È un locale che ha ospitato musicisti di tutto il mondo, molti dei quali hanno voluto lasciare una traccia come si può notare osservando le pareti di questo luogo ambìto, con le firme dei più grandi jazzisti. Questa sera sarà Moreno Viglione a scrivere un'altra bella pagina della lunga storia del locale. Moreno, con Augusto Creni (entrambi chitarra manouche), e Renato Gattone al contrabbasso. Il Gypsy Jazz Trio proporrà un repertorio tratto dalla tradizione jazz degli anni 30' e 40' nello stile di Django Reinhardt. I tre musicisti hanno collaborato live e in studio con alcuni dei maggiori esponenti a livello mondiale del gypsy jazz: Moreno Viglione con Angelo Debarre e Samson Schmitt. Renato Gattone con Dorado Schmitt e Stochelo Rosenberg, e Augusto Creni con Lollo Mayer e Maurizio Geri.

La formazione presenterà in concerto anche alcuni deliziosi valzer musette della tradizione musicale francese, per un tuffo nelle atmosfere vintage della Parigi anni Trenta. Il live avrà inizio alle ore 21. Per informazioni e prenotazioni: 06-86781296 (dopo le 18) o anche tramite messaggi WhatsApp al 349-9770309. La direzione dell'Alexanderplatz non ha mai dimenticato i giovani talenti, e la serata di domani dà loro spazio: in pedana salirà infatti il pianista Francesco Cavestri, protagonista di un'esclusiva performance in trio che affianca al repertorio jazz anche quello dell'hip-hop italiano, aprendo al R&B e ad elementi del jazz fusion, così come nella cifra del suo primo album "Early 17" uscito lo scorso marzo: nove tracce inedite e i featuring di Fabrizio Bosso e Silvia Donat.

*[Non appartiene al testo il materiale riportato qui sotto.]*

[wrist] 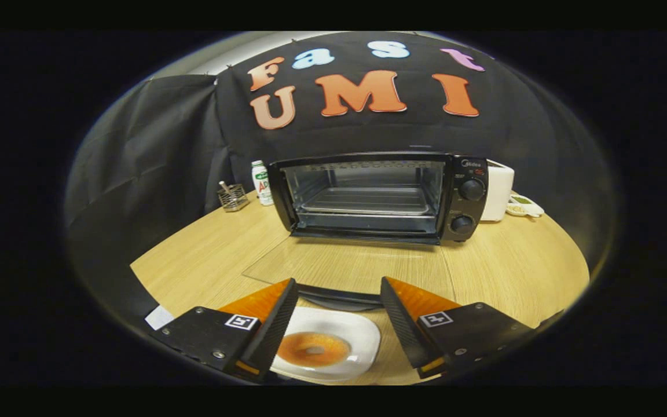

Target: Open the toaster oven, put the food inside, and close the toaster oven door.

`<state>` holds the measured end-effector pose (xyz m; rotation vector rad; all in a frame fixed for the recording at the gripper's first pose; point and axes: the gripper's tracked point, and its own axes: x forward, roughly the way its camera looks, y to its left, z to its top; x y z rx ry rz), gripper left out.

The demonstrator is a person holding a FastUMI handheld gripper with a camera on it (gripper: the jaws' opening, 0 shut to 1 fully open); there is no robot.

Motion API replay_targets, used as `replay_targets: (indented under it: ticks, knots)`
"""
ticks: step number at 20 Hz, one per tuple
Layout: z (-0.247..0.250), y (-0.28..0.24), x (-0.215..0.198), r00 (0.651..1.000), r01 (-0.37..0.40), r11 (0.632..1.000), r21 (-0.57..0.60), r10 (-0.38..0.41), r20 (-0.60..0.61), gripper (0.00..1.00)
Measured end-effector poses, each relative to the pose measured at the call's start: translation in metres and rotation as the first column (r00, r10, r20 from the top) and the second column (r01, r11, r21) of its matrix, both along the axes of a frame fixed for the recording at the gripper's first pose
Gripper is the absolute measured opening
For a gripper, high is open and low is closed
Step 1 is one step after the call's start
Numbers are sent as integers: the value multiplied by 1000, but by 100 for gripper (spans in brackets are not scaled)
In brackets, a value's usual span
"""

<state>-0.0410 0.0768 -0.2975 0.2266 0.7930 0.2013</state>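
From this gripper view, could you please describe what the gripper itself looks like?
The gripper has two wedge-shaped jaws tapering forward, each on a flat black plate fixed with small screws. Each plate carries a square black-and-white marker tag. No cables show.

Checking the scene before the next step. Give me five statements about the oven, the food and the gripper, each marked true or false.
1. The oven door is open, lying flat on the table. True.
2. The donut is on the oven's tray. False: it sits on a white plate between the gripper's fingers.
3. The gripper is shut on the donut. False: its fingers stand apart, touching nothing.
4. A bottle stands beside the oven, on the side away from its knobs. True.
5. The tray holds bread. False: it is bare.
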Motion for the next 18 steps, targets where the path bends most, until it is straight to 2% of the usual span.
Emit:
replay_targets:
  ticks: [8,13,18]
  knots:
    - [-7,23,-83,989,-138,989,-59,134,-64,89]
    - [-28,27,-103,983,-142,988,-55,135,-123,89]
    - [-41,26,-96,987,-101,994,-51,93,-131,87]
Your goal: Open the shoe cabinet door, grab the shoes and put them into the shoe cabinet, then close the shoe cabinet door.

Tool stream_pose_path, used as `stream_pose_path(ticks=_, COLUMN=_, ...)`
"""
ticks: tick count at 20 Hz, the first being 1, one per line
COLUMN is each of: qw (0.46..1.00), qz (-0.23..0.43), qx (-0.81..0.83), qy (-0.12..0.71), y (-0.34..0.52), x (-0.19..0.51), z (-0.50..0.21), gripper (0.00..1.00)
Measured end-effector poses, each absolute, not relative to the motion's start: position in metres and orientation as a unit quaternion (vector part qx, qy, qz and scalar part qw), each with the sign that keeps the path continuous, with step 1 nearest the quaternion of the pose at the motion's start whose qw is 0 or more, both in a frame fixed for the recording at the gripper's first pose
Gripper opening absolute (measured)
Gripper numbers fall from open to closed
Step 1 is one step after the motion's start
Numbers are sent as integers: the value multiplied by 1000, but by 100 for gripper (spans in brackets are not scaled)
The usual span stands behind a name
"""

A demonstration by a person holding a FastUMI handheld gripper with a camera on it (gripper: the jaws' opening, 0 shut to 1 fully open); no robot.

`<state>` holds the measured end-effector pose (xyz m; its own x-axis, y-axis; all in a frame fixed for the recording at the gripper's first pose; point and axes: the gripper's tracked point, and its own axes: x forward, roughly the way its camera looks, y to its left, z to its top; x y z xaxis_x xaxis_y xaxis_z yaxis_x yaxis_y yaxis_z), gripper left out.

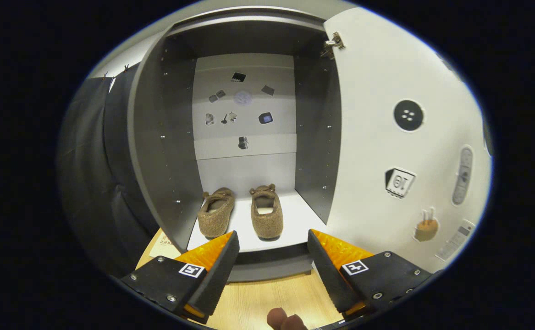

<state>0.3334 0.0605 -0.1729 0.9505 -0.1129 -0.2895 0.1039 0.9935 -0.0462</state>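
The shoe cabinet (157, 151) stands open ahead, grey inside with a white floor. Its white door (386, 151) is swung wide to the right, hinge at the top. Two brown fuzzy shoes rest side by side on the cabinet floor, toes pointing inward: the left shoe (215, 212) and the right shoe (266, 212). My gripper (273, 243) is open just in front of the cabinet's lower edge, fingers spread with nothing between them. The shoes lie beyond the fingertips.
Small stickers dot the cabinet's back wall (244, 114) and the door's inner face. A light wooden floor (267, 298) lies under the gripper. Black cloth (93, 174) hangs left of the cabinet. A brown rounded object (285, 319) shows below the fingers.
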Motion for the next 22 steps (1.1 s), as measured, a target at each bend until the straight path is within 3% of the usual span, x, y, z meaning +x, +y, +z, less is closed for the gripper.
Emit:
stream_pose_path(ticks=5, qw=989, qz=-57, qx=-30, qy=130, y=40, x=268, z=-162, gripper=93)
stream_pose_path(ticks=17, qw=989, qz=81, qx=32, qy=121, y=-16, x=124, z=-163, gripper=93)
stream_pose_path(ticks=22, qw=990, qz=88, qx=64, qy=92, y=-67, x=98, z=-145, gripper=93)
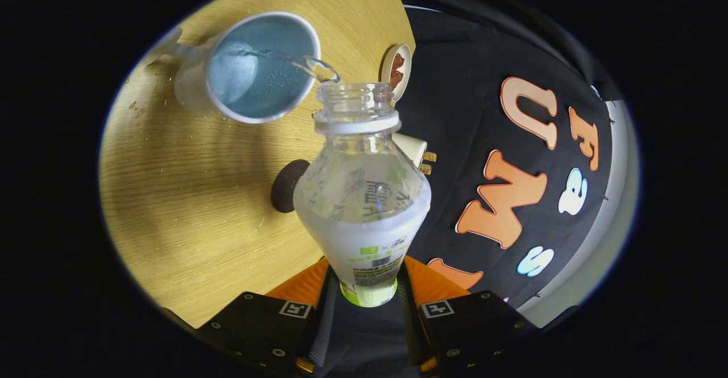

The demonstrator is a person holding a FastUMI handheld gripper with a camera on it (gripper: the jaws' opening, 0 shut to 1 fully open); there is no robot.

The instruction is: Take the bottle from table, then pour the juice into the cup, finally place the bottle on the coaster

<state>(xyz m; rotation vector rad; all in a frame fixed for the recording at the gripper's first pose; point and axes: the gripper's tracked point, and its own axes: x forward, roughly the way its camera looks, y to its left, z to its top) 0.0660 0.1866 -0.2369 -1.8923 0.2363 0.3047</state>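
Note:
My gripper (367, 287) is shut on the base of a clear plastic bottle (362, 196) with a white and green label. The bottle is uncapped and tipped toward a white cup (193, 91) on the round wooden table (199, 196). A thin clear stream (301, 64) runs from the bottle's mouth over the cup's rim, and liquid with bubbles lies inside the cup. A dark round coaster (284, 187) lies on the table just behind the bottle's shoulder, partly hidden by it.
A small round white dish with a brown item (396, 71) sits near the table's edge beyond the bottle's mouth. A white plug with brass prongs (415, 153) peeks out behind the bottle. Droplets speckle the wood near the cup.

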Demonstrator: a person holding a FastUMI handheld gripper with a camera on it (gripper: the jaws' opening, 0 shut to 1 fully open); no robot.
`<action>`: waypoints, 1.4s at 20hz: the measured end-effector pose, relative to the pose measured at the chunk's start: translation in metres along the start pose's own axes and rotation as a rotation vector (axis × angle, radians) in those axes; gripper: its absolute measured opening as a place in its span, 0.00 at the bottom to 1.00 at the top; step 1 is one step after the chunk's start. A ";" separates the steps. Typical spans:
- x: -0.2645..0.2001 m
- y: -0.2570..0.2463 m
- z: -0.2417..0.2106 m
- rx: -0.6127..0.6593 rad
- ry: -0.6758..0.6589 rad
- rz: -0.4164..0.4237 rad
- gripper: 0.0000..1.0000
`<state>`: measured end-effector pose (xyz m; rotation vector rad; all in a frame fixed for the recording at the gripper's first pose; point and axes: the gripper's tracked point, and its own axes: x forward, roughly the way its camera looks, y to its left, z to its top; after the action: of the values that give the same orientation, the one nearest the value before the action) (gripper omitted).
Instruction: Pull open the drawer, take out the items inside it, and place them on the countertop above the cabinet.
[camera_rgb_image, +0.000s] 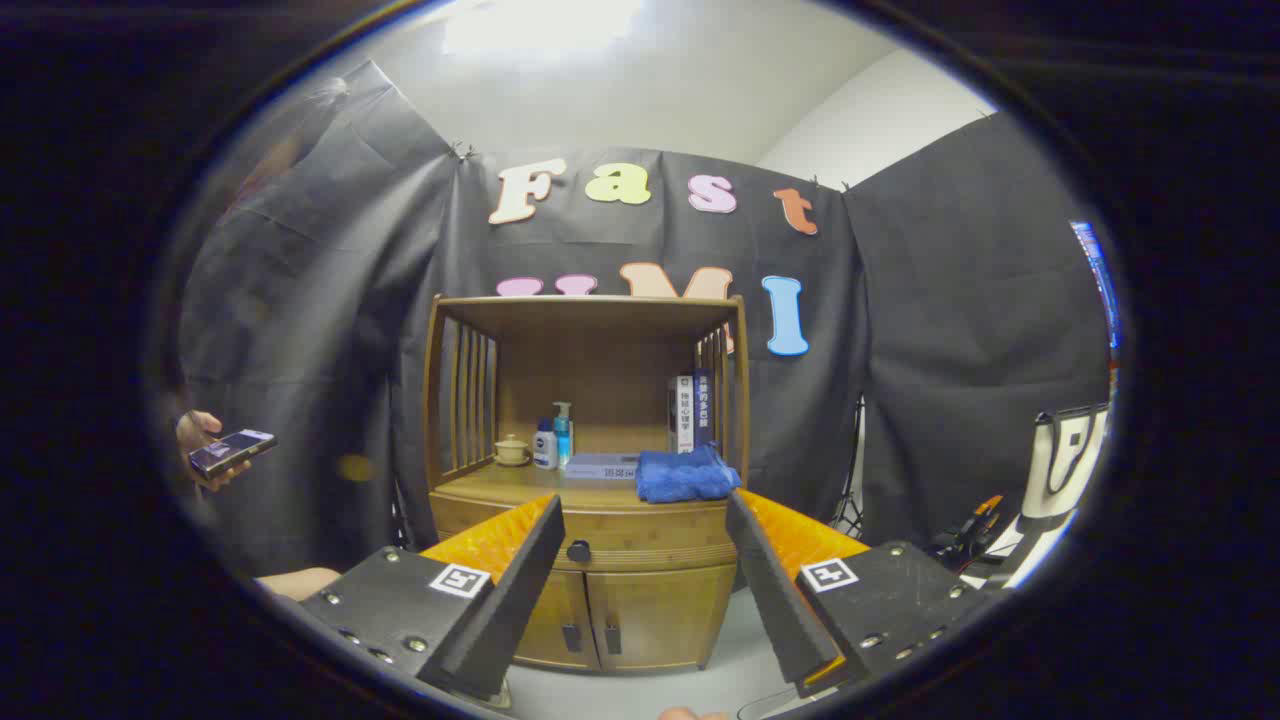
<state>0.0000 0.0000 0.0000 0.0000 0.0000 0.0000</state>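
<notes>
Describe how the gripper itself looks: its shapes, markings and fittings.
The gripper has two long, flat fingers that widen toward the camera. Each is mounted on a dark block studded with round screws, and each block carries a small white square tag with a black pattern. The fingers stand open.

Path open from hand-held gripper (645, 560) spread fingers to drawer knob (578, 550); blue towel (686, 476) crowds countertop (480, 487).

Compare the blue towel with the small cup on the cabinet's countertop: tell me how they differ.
The blue towel is soft, crumpled cloth lying at the countertop's right front; the cup is rigid, pale tan, standing upright at the left rear. The towel looks much wider than the cup. Both rest on the countertop, beyond the open claw, which holds nothing.
</notes>
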 end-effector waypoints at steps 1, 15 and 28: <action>0.000 0.002 0.001 0.002 0.000 0.004 0.97; 0.007 0.018 -0.012 0.013 0.024 0.052 0.97; 0.069 0.057 -0.059 -0.015 0.099 0.154 0.97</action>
<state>0.0687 0.0570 -0.0590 -0.0154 0.0985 0.1538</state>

Un progetto che per Paolo Fresu è la testimonianza di come valga sempre la pena proporre "una nuova visione di musica jazz in Italia, vicina alle nuove generazioni, aperta alle contaminazioni e con uno sguardo sempre rivolto alle novità". Domani sera, Cavestri in trio presenterà alcuni brani originali da Early 17 e altri appartenenti alla scena hip-hop, new-soul e jazz degli ultimi anni a cui appartengono anche gli altri due musicisti che lo accompagnano, fino a reinterpretazioni e tributi a giganti come John Coltrane o Robert Glasper. Sound all'avanguardia per Cavestri, pianoforte, tastiere, synthed effetti, Riccardo Oliva al basso e Joe Allotta alla batteria. Appuntamento alle 20.30.